* [Required work]
When the string "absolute" occurs in a line of the listing below, return that line.

━━━ Records provided ━━━

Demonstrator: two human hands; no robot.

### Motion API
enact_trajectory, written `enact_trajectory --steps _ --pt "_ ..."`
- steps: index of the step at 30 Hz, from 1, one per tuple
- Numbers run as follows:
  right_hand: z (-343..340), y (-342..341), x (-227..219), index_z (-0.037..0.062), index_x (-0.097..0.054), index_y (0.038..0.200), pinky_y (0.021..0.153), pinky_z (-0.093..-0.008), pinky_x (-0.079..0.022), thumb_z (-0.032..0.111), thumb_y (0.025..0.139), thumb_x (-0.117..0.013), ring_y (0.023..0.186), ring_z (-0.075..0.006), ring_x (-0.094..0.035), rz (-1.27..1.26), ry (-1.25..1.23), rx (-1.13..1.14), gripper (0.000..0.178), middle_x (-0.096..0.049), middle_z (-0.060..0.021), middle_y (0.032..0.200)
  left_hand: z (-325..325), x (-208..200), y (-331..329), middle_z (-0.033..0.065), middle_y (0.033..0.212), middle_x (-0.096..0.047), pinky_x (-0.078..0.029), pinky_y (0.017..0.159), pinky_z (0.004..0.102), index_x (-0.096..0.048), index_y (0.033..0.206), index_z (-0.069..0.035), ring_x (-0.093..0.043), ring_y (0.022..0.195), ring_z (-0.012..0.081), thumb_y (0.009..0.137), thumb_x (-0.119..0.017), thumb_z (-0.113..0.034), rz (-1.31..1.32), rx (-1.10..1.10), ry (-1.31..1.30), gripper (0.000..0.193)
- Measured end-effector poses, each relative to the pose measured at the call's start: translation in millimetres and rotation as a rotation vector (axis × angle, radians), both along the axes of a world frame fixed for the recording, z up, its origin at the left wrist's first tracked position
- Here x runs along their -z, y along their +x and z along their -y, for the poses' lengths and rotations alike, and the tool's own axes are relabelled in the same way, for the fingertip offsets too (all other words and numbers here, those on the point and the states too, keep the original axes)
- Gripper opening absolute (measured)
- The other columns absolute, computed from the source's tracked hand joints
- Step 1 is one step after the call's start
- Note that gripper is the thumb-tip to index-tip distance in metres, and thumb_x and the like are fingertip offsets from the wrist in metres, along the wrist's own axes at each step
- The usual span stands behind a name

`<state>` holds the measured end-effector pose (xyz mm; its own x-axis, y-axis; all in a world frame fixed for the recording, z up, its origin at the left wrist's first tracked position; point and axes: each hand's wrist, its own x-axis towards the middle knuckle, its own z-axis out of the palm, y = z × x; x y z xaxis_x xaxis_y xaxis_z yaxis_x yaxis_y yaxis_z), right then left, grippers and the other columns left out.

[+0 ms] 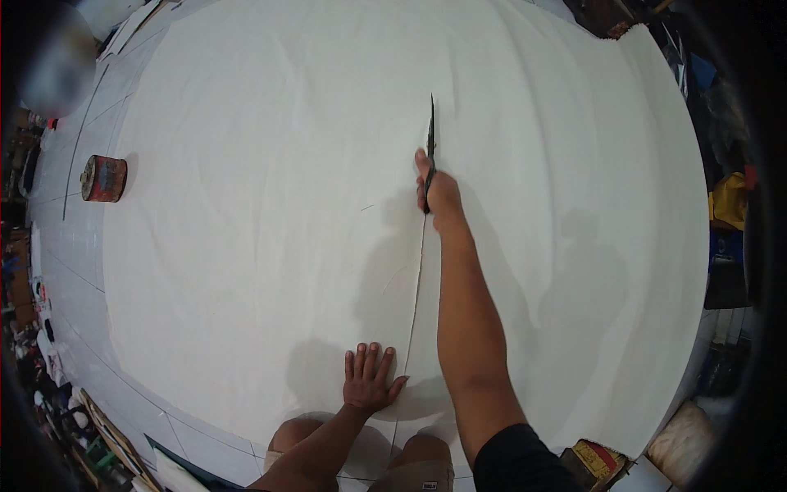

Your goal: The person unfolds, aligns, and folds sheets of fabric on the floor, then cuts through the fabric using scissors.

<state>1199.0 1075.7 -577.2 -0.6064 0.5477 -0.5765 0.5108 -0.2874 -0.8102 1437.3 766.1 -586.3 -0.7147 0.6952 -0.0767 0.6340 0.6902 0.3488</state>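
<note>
A large sheet of white cloth [246,164] is spread over the tiled floor. Near its middle, my right hand [441,195] grips a pair of dark scissors [431,131], whose blades point away from me along the cloth. From the scissors a cut line [416,287] runs back toward my knees. My left hand [370,379] lies flat on the cloth just left of that line, fingers spread, its thumb reaching to the cut edge. Left of the scissors, a short dark mark or thread [366,207] shows on the cloth.
A worn red can [105,179] stands on the cloth's left edge. Beyond it, a thin dark rod [84,135] lies on the pale tiles [70,254]. A red and yellow box [597,461] sits at the near right corner. Assorted clutter lines both sides.
</note>
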Motion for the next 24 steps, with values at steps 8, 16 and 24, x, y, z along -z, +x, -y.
enact_trajectory --steps 8,16,24 --pt "-19.8 -36.3 8.9 0.0085 -0.05 0.064 0.04 -0.0246 -0.034 0.057 0.077 -0.068 0.04 -0.0103 -0.042 -0.065 0.042 0.051 0.054 -0.045 0.0011 0.051 4.3 2.0 -2.4 0.0215 0.138 -0.036 -0.023 0.105 0.0601 -0.049 0.131 -0.012 -0.031 0.131 0.0418 0.08 -0.06 -0.054 -0.02 0.01 -0.026 0.067" --pt "-21.4 -25.6 8.2 0.0074 -0.05 0.061 0.039 -0.0264 -0.035 0.058 0.079 -0.066 0.041 -0.0119 -0.045 0.014 0.146 0.029 0.056 -0.045 -0.0001 0.051 -112.3 0.6 -195.3 0.0255 0.119 -0.047 -0.033 0.095 0.0499 -0.049 0.121 0.002 -0.043 0.111 0.0411 0.08 -0.064 -0.021 -0.102 -0.321 0.323 0.048" --pt "-22.6 -33.6 3.3 0.0058 -0.052 0.061 0.049 -0.0314 -0.041 0.06 0.082 -0.059 0.046 -0.017 -0.052 0.109 0.194 -0.01 0.059 -0.05 -0.0043 0.052 -222.2 14.4 -377.2 0.0201 0.147 -0.028 -0.013 0.113 0.0509 -0.037 0.141 -0.013 -0.02 0.138 0.0397 0.091 -0.044 -0.045 -0.261 -0.228 0.086 0.059"
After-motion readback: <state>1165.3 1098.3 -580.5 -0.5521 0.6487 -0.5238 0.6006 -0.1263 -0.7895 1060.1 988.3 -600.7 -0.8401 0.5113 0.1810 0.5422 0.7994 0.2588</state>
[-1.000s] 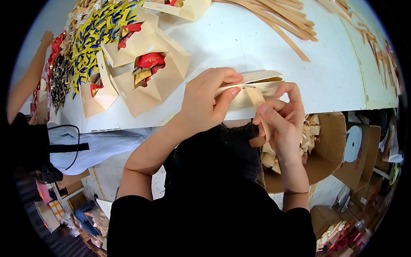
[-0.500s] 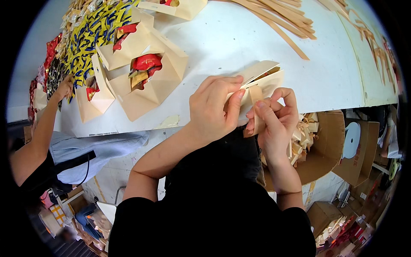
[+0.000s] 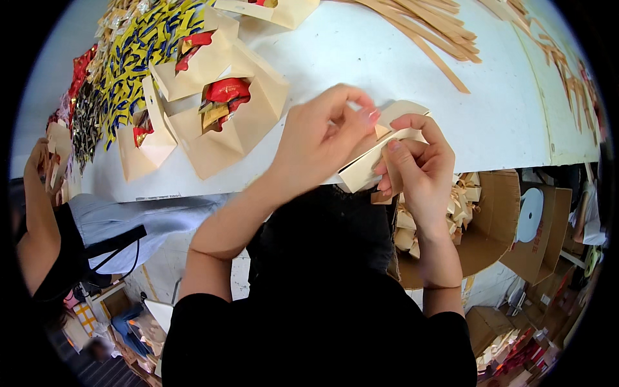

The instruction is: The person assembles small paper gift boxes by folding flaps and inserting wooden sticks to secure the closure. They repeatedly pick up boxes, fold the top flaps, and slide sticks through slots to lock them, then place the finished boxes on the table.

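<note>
A small cream paper box (image 3: 362,169) is tilted over the table's front edge, with my right hand (image 3: 422,164) closed round its right side. Below my right fingers hangs the end of a tan ribbon (image 3: 382,198). My left hand (image 3: 325,138), a little blurred, is above the box's left end. Its thumb and forefinger come together near the box's upper flap; what is between them, if anything, I cannot make out. Left of my hands stand open cream boxes (image 3: 258,126) holding red packets (image 3: 227,90) and gold packets.
Many yellow-and-blue wrapped packets (image 3: 138,61) cover the table's far left. Loose tan ribbons (image 3: 432,32) lie at the back. A cardboard carton (image 3: 493,226) of ribboned boxes is by my right arm. Another person's hand (image 3: 39,155) holds a cream box at the left.
My left hand has lifted slightly off the box and its fingers have come up. The box has tipped, its left end now lower. The other person's hand has drawn back from the packets.
</note>
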The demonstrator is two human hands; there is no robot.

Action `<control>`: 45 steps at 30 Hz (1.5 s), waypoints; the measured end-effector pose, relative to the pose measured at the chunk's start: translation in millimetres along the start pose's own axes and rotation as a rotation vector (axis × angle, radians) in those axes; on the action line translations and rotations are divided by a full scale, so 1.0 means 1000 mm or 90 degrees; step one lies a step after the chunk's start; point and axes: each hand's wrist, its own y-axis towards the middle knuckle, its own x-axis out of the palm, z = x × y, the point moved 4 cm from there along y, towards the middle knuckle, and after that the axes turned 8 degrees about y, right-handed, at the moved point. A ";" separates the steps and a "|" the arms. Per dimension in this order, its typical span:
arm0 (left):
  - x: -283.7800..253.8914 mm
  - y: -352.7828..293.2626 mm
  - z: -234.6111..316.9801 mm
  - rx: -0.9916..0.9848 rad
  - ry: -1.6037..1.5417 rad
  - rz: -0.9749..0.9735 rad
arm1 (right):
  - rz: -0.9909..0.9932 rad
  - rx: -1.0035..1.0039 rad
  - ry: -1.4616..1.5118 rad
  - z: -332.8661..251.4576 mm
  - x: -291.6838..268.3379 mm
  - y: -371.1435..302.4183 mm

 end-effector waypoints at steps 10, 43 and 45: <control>-0.081 0.025 0.014 0.049 -0.533 -0.314 | -0.223 0.173 -0.076 -0.023 -0.021 -0.015; 0.017 -0.026 0.010 0.313 0.177 -0.162 | -0.132 0.102 0.123 -0.062 -0.034 0.031; 0.018 -0.025 0.017 0.355 0.165 -0.125 | -0.095 0.145 -0.050 -0.054 -0.039 0.047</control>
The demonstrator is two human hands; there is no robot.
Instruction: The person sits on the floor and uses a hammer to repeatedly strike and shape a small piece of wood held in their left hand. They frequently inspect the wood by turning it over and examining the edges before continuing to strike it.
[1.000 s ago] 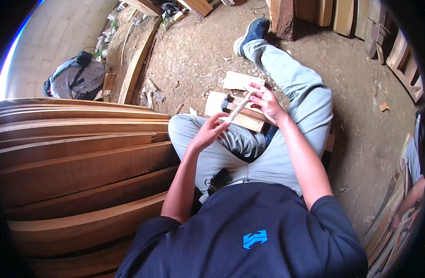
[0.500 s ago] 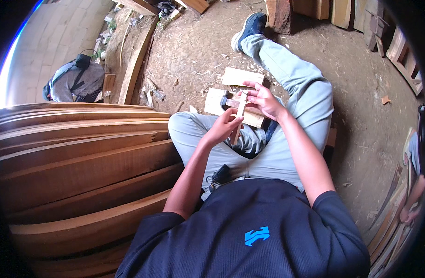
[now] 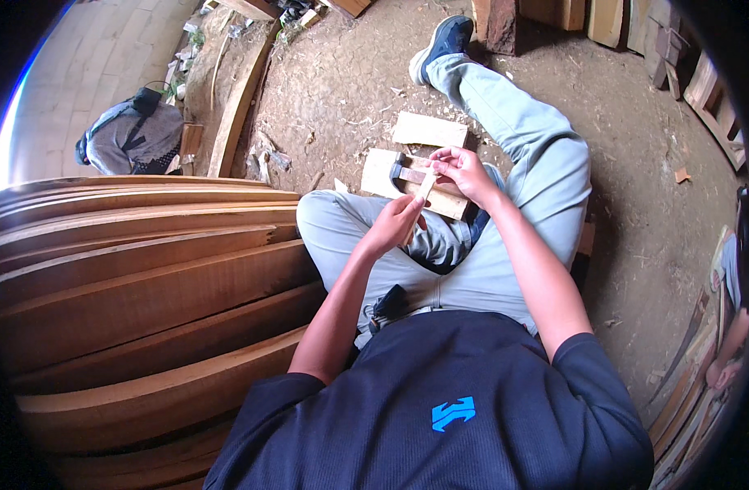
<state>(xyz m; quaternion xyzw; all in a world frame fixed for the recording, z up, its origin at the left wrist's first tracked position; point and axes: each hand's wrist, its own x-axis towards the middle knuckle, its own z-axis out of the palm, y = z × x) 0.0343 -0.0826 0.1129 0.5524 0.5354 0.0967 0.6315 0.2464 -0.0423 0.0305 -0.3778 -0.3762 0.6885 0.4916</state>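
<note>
- We see a wooden stick (image 3: 427, 186) of pale cream.
- Near it, we find a tool (image 3: 396, 171) with a dark grey end, and a light yellow board (image 3: 430, 129).
- We note a dark navy shirt (image 3: 374, 400) bearing a bright blue mark (image 3: 454, 414).
- We see plain, pale grey-blue trousers (image 3: 546, 204) and a navy shoe (image 3: 450, 41) with a whitish sole.
- We see orange-brown planks (image 3: 146, 286) at left, striped by dark gaps.
- We see brown earth (image 3: 334, 98) flecked with pale shavings.

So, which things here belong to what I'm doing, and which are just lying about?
Part of the job:
Strip, in your left hand and right hand
Probably the dark-headed tool and nearest board

Apparently lying about:
Stacked planks
Beam
Scrap
</note>
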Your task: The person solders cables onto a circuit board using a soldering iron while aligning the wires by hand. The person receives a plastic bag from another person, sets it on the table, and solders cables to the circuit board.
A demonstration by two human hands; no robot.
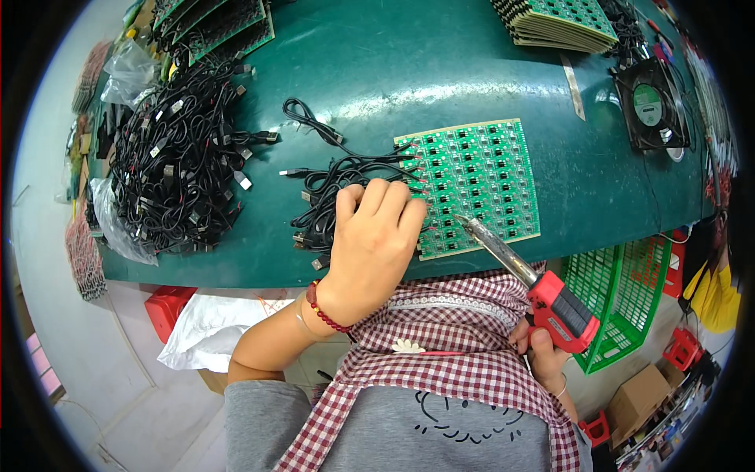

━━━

* [Written response]
- Gripper opening absolute (measured)
- The other columns absolute, computed from the source's tracked hand joints

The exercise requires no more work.